→ **Activity**
Look through the data below for the string "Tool", and copy every line where it turns up.

[Records from a dataset]
━━━━━━━━━━

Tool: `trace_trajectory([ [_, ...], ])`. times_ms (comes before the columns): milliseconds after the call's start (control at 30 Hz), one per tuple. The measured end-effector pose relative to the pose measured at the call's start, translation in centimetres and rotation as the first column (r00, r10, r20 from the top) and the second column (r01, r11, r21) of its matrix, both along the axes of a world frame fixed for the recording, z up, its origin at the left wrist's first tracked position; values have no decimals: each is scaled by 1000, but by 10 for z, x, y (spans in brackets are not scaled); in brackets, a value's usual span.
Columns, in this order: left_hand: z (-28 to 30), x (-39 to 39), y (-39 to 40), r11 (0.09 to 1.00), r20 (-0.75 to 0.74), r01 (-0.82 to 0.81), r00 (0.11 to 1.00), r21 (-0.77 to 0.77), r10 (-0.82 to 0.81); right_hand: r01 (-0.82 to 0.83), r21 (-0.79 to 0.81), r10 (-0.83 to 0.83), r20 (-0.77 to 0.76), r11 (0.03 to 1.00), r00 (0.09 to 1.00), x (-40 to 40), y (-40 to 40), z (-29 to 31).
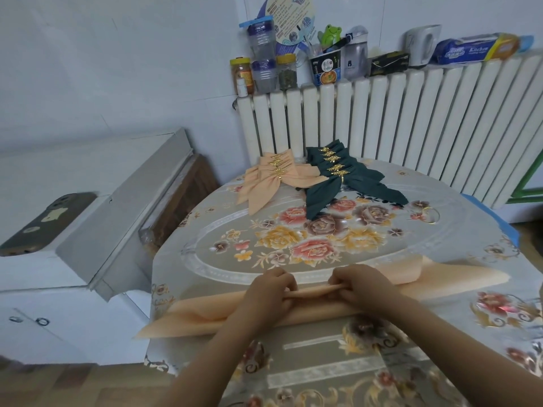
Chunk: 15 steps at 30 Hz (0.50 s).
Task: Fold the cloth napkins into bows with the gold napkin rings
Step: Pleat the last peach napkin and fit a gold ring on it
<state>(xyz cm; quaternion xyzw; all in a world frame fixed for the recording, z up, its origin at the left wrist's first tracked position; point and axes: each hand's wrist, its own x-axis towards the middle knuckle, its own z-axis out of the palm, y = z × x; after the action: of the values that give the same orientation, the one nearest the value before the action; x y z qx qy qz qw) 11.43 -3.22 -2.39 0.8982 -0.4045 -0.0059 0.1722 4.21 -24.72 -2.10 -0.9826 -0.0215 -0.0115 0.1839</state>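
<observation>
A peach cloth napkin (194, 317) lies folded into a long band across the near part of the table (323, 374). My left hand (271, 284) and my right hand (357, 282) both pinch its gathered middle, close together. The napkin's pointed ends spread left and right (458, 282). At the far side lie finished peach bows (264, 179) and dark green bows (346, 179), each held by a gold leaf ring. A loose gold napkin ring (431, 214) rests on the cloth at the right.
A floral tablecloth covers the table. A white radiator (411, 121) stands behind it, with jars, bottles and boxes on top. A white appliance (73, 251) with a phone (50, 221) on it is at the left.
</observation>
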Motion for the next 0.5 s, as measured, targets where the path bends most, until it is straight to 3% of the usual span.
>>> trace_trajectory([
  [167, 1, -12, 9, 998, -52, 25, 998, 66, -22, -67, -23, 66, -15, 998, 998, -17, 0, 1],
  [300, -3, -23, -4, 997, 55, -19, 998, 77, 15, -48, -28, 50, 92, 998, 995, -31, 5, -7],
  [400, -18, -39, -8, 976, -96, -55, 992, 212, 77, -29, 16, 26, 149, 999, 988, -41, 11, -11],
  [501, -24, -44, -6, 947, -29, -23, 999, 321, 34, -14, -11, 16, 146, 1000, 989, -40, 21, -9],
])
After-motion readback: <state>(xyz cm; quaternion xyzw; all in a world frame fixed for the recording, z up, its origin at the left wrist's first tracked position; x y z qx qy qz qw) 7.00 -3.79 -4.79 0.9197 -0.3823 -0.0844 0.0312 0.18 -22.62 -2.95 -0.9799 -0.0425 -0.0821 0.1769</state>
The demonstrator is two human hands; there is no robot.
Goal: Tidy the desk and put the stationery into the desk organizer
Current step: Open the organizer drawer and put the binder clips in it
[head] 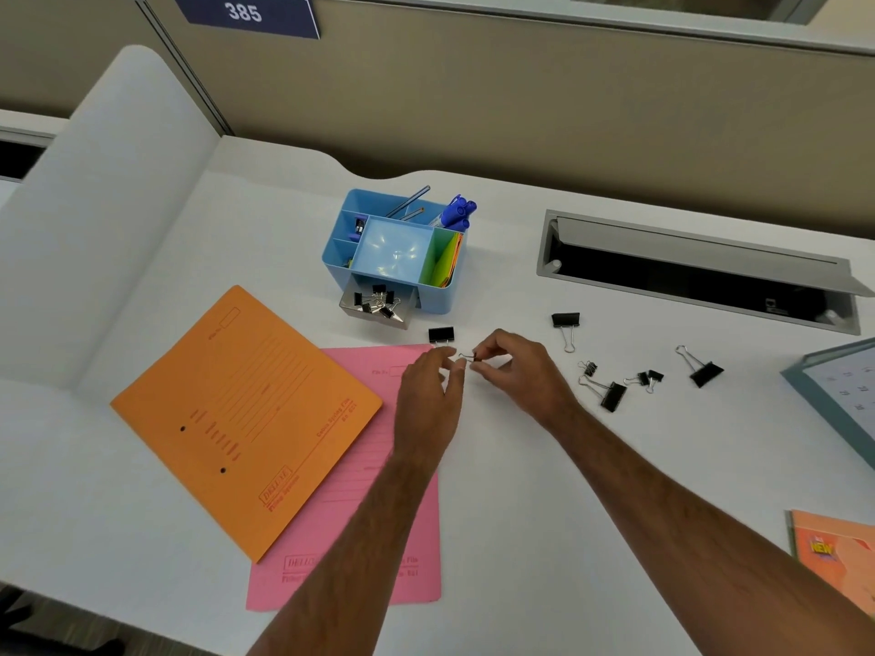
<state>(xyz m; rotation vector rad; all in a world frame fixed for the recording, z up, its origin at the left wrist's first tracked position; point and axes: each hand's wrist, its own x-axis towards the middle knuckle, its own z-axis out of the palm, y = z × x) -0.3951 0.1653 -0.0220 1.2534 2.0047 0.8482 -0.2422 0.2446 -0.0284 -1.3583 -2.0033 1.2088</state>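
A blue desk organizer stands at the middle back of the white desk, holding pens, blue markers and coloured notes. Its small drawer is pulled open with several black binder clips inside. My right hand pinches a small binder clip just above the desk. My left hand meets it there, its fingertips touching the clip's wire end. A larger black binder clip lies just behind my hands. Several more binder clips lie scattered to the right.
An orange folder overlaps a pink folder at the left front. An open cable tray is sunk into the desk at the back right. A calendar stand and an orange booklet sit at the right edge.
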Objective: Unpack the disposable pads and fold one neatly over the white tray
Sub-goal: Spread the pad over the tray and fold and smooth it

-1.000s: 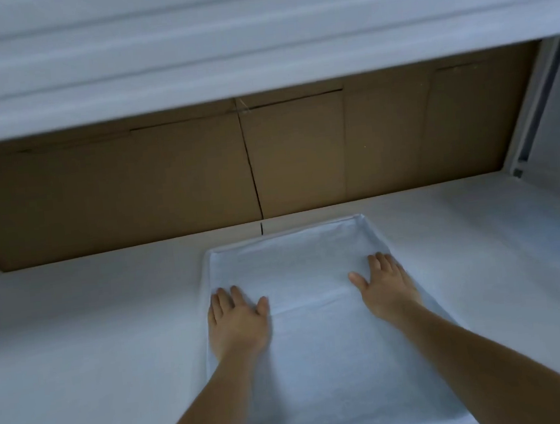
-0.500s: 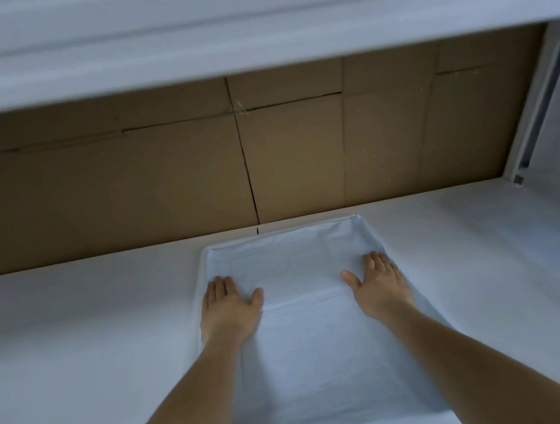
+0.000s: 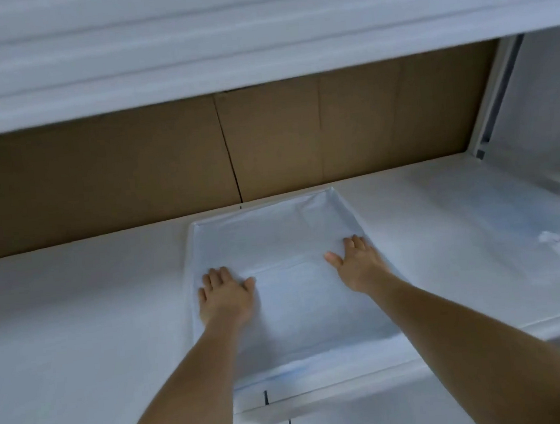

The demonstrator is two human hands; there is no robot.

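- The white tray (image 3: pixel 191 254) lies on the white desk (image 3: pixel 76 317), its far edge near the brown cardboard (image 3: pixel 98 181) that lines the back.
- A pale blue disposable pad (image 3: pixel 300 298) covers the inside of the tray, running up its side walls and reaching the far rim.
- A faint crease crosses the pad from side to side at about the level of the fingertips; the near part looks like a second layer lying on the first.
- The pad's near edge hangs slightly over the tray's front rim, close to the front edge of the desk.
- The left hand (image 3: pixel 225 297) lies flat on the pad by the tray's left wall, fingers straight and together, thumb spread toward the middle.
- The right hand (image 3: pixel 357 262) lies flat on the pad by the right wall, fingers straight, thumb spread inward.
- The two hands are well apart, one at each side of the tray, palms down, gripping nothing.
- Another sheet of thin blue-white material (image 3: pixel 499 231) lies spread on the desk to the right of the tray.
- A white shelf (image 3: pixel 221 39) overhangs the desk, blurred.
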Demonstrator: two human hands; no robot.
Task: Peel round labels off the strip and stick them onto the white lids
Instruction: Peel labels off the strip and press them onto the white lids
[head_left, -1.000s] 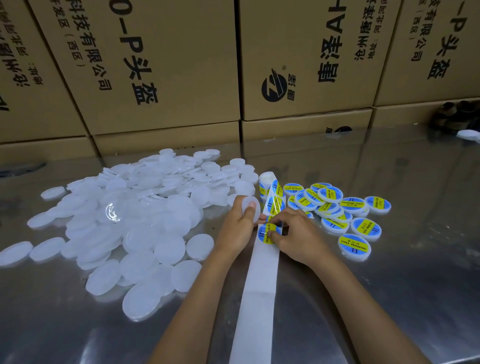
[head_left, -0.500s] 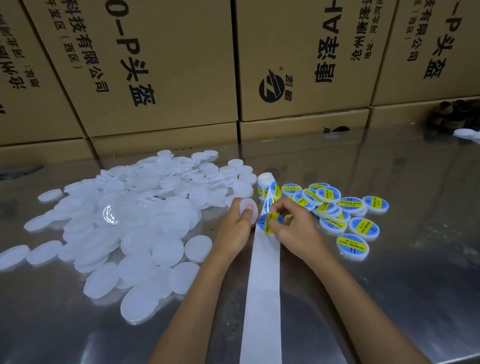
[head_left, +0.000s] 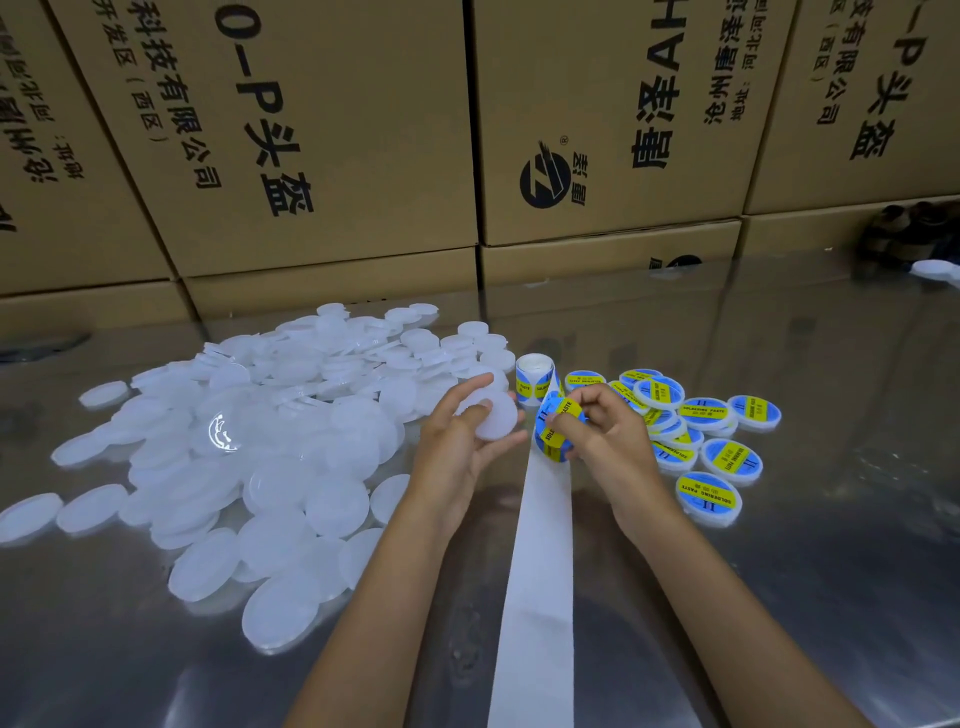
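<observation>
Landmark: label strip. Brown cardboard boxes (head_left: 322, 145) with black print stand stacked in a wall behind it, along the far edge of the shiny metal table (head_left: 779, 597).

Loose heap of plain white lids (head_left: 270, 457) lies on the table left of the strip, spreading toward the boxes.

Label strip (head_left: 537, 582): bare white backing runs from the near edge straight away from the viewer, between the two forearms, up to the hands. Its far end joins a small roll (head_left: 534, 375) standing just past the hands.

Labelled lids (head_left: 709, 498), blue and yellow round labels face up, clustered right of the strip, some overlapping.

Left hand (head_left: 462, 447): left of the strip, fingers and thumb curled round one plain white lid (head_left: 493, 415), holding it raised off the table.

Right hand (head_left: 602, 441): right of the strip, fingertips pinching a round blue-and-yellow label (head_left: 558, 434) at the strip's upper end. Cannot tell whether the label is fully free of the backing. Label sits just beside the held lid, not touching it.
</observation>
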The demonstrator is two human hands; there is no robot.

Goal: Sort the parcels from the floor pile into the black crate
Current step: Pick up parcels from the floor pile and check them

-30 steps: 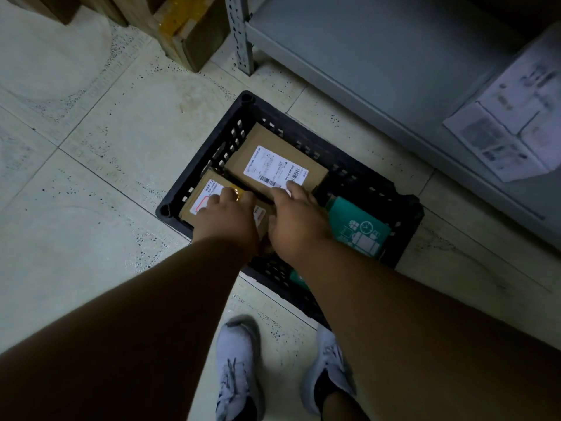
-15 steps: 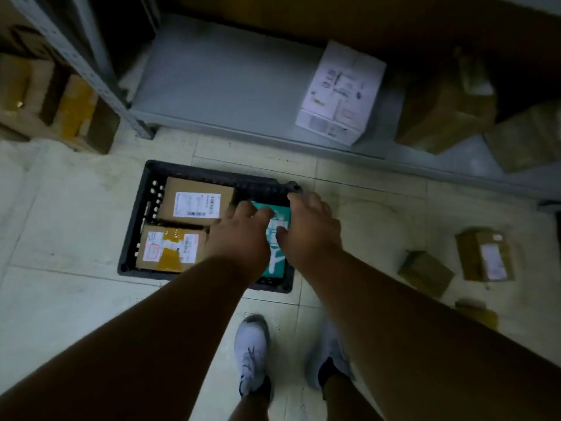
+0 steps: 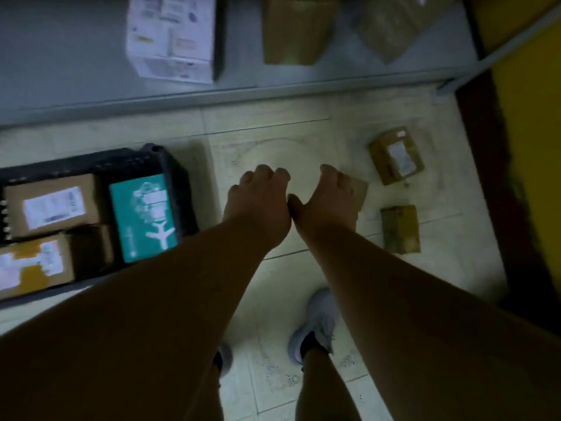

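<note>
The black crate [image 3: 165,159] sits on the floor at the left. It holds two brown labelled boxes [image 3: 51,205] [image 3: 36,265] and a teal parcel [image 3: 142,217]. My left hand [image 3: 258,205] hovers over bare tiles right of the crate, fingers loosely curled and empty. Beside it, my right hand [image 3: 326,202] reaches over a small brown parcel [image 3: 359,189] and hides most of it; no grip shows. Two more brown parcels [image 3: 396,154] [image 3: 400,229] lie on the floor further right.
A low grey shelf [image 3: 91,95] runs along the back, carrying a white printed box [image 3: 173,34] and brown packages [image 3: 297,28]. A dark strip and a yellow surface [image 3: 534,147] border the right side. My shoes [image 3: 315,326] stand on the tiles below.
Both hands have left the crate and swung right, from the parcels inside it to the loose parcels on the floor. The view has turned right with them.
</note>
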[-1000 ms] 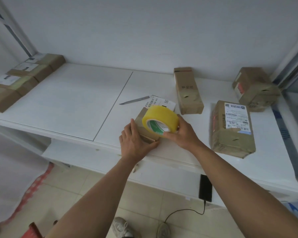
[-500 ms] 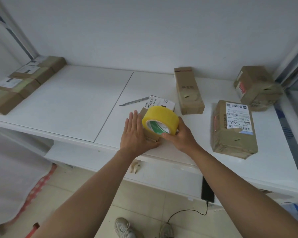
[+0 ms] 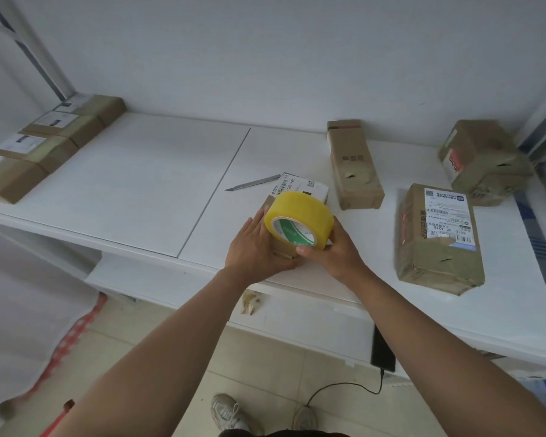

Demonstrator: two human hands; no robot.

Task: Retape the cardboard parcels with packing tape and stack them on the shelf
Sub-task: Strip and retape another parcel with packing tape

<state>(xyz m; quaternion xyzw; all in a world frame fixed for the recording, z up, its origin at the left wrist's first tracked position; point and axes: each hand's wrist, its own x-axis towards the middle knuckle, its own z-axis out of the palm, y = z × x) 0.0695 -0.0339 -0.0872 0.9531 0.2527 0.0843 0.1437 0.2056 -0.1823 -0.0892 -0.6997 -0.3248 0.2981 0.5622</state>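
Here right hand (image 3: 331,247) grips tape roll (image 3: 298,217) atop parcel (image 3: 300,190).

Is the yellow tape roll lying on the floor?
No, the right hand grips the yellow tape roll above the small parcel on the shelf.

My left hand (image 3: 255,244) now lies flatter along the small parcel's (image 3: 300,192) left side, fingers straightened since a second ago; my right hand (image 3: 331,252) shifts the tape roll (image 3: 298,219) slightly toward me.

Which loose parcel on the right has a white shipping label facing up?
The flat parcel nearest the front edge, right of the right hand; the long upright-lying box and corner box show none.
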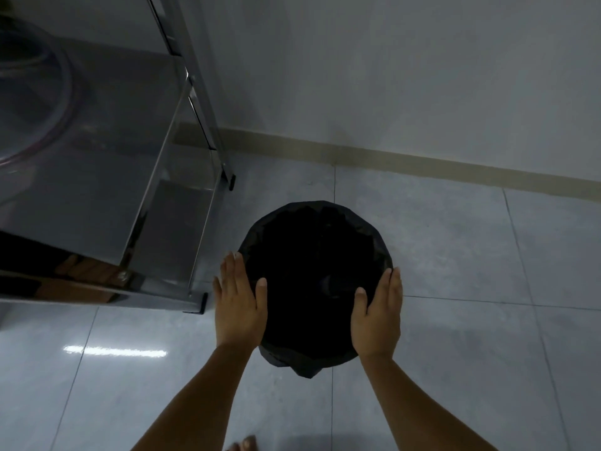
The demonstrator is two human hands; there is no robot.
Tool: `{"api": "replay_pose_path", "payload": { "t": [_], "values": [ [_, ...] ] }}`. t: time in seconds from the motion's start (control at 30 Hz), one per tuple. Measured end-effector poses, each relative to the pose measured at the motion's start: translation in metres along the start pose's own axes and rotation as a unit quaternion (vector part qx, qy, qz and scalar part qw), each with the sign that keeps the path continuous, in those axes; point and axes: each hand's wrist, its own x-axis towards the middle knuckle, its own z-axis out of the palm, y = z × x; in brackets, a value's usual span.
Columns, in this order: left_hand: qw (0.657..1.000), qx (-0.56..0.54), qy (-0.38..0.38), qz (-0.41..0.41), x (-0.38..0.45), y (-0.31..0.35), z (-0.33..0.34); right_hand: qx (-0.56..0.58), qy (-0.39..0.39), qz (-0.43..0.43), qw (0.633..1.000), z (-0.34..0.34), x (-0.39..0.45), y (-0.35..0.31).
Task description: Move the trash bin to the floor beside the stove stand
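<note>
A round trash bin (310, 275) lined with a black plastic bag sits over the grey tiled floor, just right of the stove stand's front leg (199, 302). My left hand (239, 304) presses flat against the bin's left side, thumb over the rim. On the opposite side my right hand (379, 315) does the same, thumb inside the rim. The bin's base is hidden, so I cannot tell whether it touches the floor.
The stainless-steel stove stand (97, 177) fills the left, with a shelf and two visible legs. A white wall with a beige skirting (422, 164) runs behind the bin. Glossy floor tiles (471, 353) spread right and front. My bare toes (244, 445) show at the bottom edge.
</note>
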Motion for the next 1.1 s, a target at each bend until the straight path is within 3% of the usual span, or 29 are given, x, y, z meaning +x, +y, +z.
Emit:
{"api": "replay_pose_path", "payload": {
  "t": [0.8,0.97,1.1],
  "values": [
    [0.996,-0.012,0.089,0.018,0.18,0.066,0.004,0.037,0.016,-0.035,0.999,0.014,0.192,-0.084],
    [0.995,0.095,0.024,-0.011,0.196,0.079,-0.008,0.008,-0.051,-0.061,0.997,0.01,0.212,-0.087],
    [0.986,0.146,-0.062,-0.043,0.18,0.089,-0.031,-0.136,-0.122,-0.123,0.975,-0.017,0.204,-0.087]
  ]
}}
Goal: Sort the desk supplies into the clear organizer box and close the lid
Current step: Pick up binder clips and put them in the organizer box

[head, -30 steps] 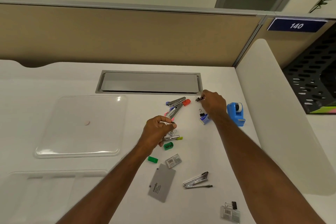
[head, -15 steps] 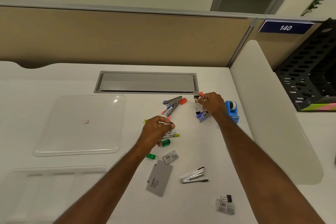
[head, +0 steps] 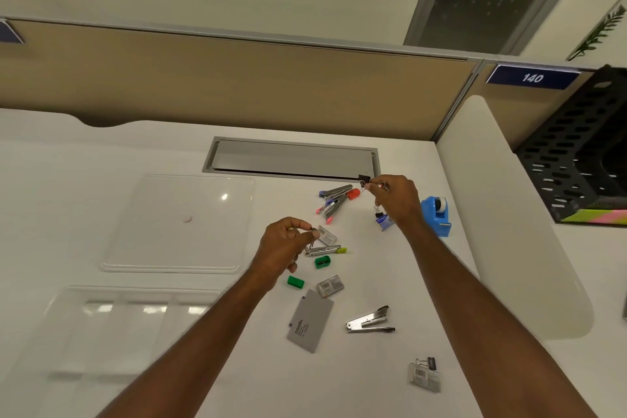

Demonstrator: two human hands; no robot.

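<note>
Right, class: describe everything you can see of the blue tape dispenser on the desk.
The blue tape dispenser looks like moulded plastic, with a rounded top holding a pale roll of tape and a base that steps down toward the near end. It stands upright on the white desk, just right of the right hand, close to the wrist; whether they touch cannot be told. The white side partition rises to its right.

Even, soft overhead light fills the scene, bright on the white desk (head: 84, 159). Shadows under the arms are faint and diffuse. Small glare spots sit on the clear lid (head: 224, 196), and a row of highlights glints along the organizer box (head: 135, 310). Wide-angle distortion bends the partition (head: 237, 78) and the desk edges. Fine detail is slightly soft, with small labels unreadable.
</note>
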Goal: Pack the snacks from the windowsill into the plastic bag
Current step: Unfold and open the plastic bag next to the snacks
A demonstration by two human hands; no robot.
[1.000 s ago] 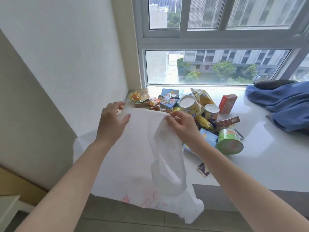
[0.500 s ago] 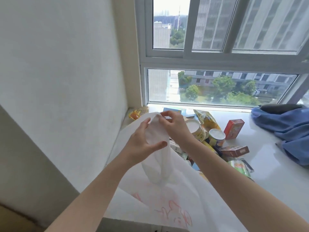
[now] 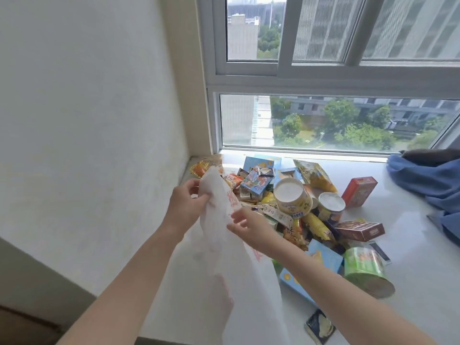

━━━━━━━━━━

→ **Answer to this task**
Tool: `trace_trajectory([ [_, ...], ])`. times_ms (comes before the columns): milliseconds after the call's start (control at 30 Hz), one per tuple. The measured end-effector pose relative to the pose measured at the call's start, translation in centimetres and rotation as the first column (r00, r10, r20 from the top) and the second column (r01, r11, r21) of its matrix, both along the axes of a world frame fixed for the recording, z up, its origin at the left wrist's first tracked position; values have no decimals: each is scaled by 1000, but by 10 for z, x, y (spans in brackets are not scaled); in brackets, a value's usual span.
Tool: `{"api": "replay_pose_path", "payload": { "t": [_], "values": [ [_, ...] ] }}`. t: time in seconds from the motion's start (control at 30 Hz), one per tuple. Measured end-effector poses, each relative to the pose measured at the motion's start: translation in metres along the start pose's own axes and rotation as a unit quaternion (vector part qx, qy, qz and scalar part qw), each with the sign that keeps the path continuous, in those axes; point and axes: each hand's wrist, its own x-axis towards the middle knuckle, its own z-axis out of the palm, y = z × x; in brackets, a value's usual span.

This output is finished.